Dix années de conception et production d’avions par un pionnier de l’aviation…
Même si les frères Wright ont réellement « inventé » en pratique le pilote d’un plus lourd que l’air, la France a été un creuset pour cette technique naissante au début du 20e siècle. Il faut citer notamment les Ferber, Blériot, Fabre mais aussi les frères Voisin, Gabriel et Charles. Si le second va disparaître par accident en 1912, le premier va être un acteur majeur dans la conception d’aéroplanes.
Ils étaient les seuls à construire des machines volant réellement dès 1908, ayant appris comme les Wright à dominer la troisième dimension lors de vol « à bord » de planeurs. Ce seront ensuite les prémisses d’une industrie avec la réalisation de multiples appareils pour répondre aux attentes de riches clients, donnant leurs noms à l’appareil construit par Gabriel Voisin et son équipe à Billancourt.
Parmi ces clients figure un certain Henry Farman qui va effectuer le premier circuit en boucle
(1 km !) réalisé en Europe aux commandes de son… Farman. Ce sont les débuts du pilotage, on tâtonne encore pour réussir le décollage sur un avion à train classique, et il faudra au pilote 18 tentatives avant de parvenir à décoller et effectuer un large virage pour revenir à son point de départ. C’était le 13 janvier 1908, à Issy-les-Moulineaux.
Après une courte collaboration avec Louis Blériot, qui s’achève par un chavirage d’un prototype commun sur la Seine, Gabriel Voisin va développer et affiner au fil du temps ses modèles cellulaires, en modifiant selon l’humeur et les essais en vol l’architecture de ses appareils. Les empennages vont être modifiés, les entre-plans sont différents d’un modèle à l’autre, certains bénéficient d’ailerons, le plan canard avant voit sa géométrie changée… Les moteurs différents vont se succéder pour des appareils mono ou bimoteurs.
Des biplans vont laisser placer à des tentatives plus ou moins réussies avec des triplans. Certains modèles bénéficient de cloisons verticales entre les ailes. Pour le pilotage, les normes dictées par l’armée vont s’imposer avec le manche ou volant pour le tangage et le roulis, le palonnier pour le lacet. Et l’armée a réellement son mot à dire car c’est un client qui devient de plus en plus demandeur, avec l’arrivée de la Première Guerre mondiale.
Du modèle Tourisme, Gabriel Voisin va rapidement passer au modèle militaire menant à une série de bombardiers reconnaissables à leur train d’atterrissage à 4 roues, l’équipage (pilote et bombardier) étant installé dans une « baignoire » à l’avant de l’appareil, avec une bonne visibilité offerte par la motorisation propulsive soufflant les empennages.

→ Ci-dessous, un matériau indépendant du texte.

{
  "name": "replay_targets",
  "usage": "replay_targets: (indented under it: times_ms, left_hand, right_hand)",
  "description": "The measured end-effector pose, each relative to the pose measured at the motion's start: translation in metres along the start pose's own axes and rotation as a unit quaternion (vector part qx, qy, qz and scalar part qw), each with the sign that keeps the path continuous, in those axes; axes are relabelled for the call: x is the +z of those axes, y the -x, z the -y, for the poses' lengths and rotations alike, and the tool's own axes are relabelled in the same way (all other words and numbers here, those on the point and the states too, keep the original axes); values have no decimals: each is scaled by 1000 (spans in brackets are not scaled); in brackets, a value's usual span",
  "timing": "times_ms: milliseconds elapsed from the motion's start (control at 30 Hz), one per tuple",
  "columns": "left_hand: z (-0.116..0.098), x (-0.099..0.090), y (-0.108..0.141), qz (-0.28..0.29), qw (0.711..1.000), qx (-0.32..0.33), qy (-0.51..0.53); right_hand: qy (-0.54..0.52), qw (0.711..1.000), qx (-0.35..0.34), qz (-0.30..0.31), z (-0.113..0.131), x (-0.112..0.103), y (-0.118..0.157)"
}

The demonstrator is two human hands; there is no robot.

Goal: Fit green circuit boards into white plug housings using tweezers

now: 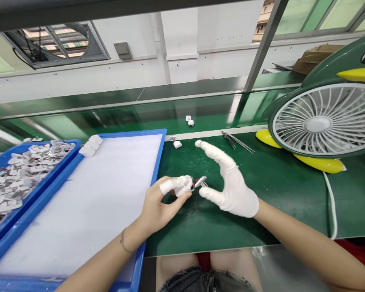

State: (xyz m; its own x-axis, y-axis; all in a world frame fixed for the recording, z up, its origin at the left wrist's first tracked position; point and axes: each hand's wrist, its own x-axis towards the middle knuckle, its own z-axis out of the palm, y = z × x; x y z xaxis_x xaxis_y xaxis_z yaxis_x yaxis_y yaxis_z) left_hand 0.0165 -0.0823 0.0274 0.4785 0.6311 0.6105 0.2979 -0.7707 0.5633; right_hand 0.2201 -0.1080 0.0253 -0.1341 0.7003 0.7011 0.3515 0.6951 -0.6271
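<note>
Far left, a small blue tray (78,142) is holding a heap of white parts with bits of red wire. Next to it, a larger blue tray (134,132) is presenting a pale, flat surface; three white pieces (91,146) are sitting at its upper left corner.

Centre: the left hand (158,206) is reaching in over the tray's right side and is pinching a white wired part (200,181) between thumb and covered fingers, above the green bench (280,186). The part is projecting from the fingertips toward the right. Its outer flat piece is lying tilted, long axis rising to the right; red and dark wires are showing on the side toward the left fingers, and thin metal prongs are pointing down and to the right.

The right hand (237,190), gloved in white, is opening wide, gripping nothing visible. Key relation: the part is lying to the left of this hand, at the mouth of the gap between its thumb and forefinger. The thumb tip is standing just beside the prongs, slightly below; contact cannot be told. The forefinger tip is standing well above. The left hand is the nearer, being in contact.

Beyond, a white piece (177,144) is resting near the tray corner. Farther right, tweezers (239,142) are lying aslant, and a green fan (318,124) is standing at the right.
</note>
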Motion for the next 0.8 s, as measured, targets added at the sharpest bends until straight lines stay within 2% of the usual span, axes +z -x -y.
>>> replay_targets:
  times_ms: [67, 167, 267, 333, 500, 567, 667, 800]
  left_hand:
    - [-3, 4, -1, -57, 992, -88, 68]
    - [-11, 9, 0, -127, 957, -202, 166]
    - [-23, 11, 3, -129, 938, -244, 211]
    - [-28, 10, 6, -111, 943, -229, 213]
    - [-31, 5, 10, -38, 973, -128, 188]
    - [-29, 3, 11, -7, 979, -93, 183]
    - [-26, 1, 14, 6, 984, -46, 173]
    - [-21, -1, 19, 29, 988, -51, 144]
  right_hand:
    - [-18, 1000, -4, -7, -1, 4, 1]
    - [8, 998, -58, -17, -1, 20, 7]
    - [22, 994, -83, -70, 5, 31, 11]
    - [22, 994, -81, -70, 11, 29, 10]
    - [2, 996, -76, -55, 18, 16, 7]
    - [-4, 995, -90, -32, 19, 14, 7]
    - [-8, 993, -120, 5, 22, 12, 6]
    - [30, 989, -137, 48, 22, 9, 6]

C’est un Voisin qui remportera ainsi la première victoire aérienne avec l’équipage Frantz-Quenault.
Malgré cela, Gabriel Voisin va se retirer du monde aéronautique dès 1919, préférant s’orienter vers le monde automobile, plus lucratif, où il fera une brillante carrière, sans oublier d’autres activités allant de la production de hangars gonflables à la construction de maisons préfabriquées ou encore des vélos motorisés et des blindés, préférant constamment inventer de nouveaux objets.
Son imagination est débordante avec quelques prototypes ou projets restés sans suite – dont certains seront imaginés jusqu’à la fin de sa vie – comme ce bimoteur biplace à deux fuselages séparés (une architecture à la Rutan !), un triplan bimoteur gigantesque prévu pour l’armée avec trois canons, un avion destiné aux évacuations sanitaires avec son pod ventral pour embarquer des blessés ou encore un avion de transport à réaction de formule canard…
Toute cette histoire nous est racontée en détails par Henri Lacaze – déjà auteur d’ouvrages sur Louis Breguet et Raymond Saulnier chez le même éditeur – avec de nombreux documents d’époque (photos, plans 3-vues, schémas techniques) qui font de cet ouvrage un document inégalé sur le sujet. Il est bien difficile, avec le temps et l’absence de véritables archives, de retracer ainsi la production de certains pionniers, en faisant le tri parmi les documents publicitaires du constructeur, les articles de la presse d’époque souvent imprécis ou encore les rares récits de pilotes. Défrichant un sujet qui méritait un tel ouvrage, l’auteur a bien atteint son objectif. ♦♦♦
– Les aéroplanes Voisin, par Henri Lacaze. Ed. Lela Presse. Histoire de l’Aviation n°39.